André Lhote, « Expositions Picasso », La Nouvelle Revue française, 1er avril 1936, pp. 610-613 in L’Esprit NRF, 1908-1940, Éditions Gallimard, 1990, pp. 1065-1066.
* Note d'AP : pour cette toile, La Femme nue dans un fauteuil rouge, réalisée en 1932, Pablo Picasso a pris pour modèle sa jeune maîtresse, Marie-Thérèse Walter. Cette toile de la période ingresque, aujourd’hui conservée à la Tate Modern à Londres, faisait partie des toiles présentes sur les cimaises de l'exposition Picasso-Ingres, qui s'est tenue au Musée Picasso, à Paris, du 17 mars 2004 au 21 juin 2004, et de l’exposition « Picasso: Challenging the Past » qui s'est tenue à la National Gallery (Londres) du 25 février 2009 au 7 juin 2009.
Source
Un ami, un peu fou, a developpé une thèse autour de la toile de Cézanne "Madame Cézanne dans un fauteuil rouge" et de ses interprétations multiples faites par Picasso. J'aime bien les fous.
Rédigé par : johal | 02 avril 2009 à 08:02
Un peintre parlant d'un peintre... oui, c'est souvent décevant ! Un écrivain parlant d'une toile c'est souvent réjouissant...
Et puis un regard oublieux des dires devant une toile, c'est un moment de vérité, de soi à l'autre.
Je regarde cette toile, je reconnais bien sûr une oeuvre de Picasso et je souris.
Tout est calme et beauté dans ce nu au fauteuil rouge. Courbes et teintes pastel, expression du visage, mi-lune, mi-soleil. Pudeur extrême, corps sain, simple, tout surgi de l'enfance de l'amour. Une aurore, un re-commencement, une découverte délicate, une harmonie...
Un Vivaldi de printemps, une cantate de Bach, une page de Mozart...
Le bruit de la mer sous un soleil radieux récitant le bleu du ciel, un chant d'oiseau, une onde sur les blés mûrs,...
Volupté douce et attentive, grâce et pureté...
Comme il devait être heureux et léger quand il a peint cette jeune amante...

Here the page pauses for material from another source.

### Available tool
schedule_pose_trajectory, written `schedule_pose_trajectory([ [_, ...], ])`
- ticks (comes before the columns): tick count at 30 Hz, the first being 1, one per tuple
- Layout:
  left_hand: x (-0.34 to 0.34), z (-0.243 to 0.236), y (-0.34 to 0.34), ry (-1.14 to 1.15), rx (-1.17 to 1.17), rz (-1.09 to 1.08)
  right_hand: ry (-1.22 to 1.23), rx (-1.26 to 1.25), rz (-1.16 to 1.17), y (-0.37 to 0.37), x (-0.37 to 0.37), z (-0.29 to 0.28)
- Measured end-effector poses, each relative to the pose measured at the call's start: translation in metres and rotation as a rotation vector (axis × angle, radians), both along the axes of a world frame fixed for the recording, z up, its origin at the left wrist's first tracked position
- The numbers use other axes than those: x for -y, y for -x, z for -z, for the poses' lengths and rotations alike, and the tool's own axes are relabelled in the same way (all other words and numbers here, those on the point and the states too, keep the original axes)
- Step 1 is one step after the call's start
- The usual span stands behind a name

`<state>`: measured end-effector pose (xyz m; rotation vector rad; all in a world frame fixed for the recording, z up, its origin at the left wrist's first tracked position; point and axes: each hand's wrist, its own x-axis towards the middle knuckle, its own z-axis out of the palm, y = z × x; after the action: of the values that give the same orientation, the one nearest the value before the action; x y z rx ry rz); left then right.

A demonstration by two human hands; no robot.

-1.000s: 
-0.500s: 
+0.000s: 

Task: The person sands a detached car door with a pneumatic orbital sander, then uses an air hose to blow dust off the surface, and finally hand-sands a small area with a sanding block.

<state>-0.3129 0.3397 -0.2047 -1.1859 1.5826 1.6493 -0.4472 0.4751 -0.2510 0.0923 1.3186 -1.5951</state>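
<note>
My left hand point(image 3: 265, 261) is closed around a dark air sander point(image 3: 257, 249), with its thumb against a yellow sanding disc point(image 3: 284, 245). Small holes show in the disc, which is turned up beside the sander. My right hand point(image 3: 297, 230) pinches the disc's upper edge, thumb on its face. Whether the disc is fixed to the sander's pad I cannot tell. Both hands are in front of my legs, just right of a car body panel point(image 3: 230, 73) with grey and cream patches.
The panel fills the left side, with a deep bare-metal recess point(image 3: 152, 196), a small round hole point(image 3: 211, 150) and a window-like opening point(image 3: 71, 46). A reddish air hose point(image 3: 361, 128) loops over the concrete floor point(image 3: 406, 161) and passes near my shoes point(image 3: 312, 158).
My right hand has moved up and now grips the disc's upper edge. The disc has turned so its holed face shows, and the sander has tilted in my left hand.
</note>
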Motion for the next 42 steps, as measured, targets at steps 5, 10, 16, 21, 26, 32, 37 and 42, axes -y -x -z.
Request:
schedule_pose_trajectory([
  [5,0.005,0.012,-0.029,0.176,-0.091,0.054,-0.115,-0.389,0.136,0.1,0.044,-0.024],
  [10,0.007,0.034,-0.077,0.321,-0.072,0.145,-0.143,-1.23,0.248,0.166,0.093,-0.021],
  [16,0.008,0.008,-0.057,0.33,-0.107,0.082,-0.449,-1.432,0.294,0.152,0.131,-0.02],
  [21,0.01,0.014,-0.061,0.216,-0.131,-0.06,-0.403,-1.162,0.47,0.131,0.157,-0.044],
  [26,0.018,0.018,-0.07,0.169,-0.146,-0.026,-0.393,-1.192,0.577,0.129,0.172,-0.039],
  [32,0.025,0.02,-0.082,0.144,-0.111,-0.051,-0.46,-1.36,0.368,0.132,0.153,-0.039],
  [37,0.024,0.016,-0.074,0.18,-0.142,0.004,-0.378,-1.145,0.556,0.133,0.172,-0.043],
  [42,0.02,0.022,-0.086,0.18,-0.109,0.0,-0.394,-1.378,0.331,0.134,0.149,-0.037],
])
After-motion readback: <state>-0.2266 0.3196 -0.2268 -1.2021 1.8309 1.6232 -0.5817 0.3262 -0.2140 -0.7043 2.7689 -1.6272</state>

Rédigé par : Christiane | 02 avril 2009 à 09:14
Oui, Christiane, Picasso a probablement été très heureux avec Marie-Thérèse Walter. Mais je ne peux m'empêcher de penser que Dora Maar va bientôt arriver, pleine de nouvelles promesses pour le regard et le talent du peintre. D'un modèle l'autre...
=> Quant à la folie, oui, je l'aime aussi, Johal, avec mesure. Est-ce compatible?
J'aime ces déclinaisons d'influences d'un peintre à l'autre. Comment, avec le même, faire quelque chose de nouveau, qui oblige le regard à se défaire de ses habitudes, à se déplacer, parfois d'un écart minime! Ca me fascine, comme me fascine la déclinaison des vagues, mouvements et formes identiques, en apparence. Et pourtant!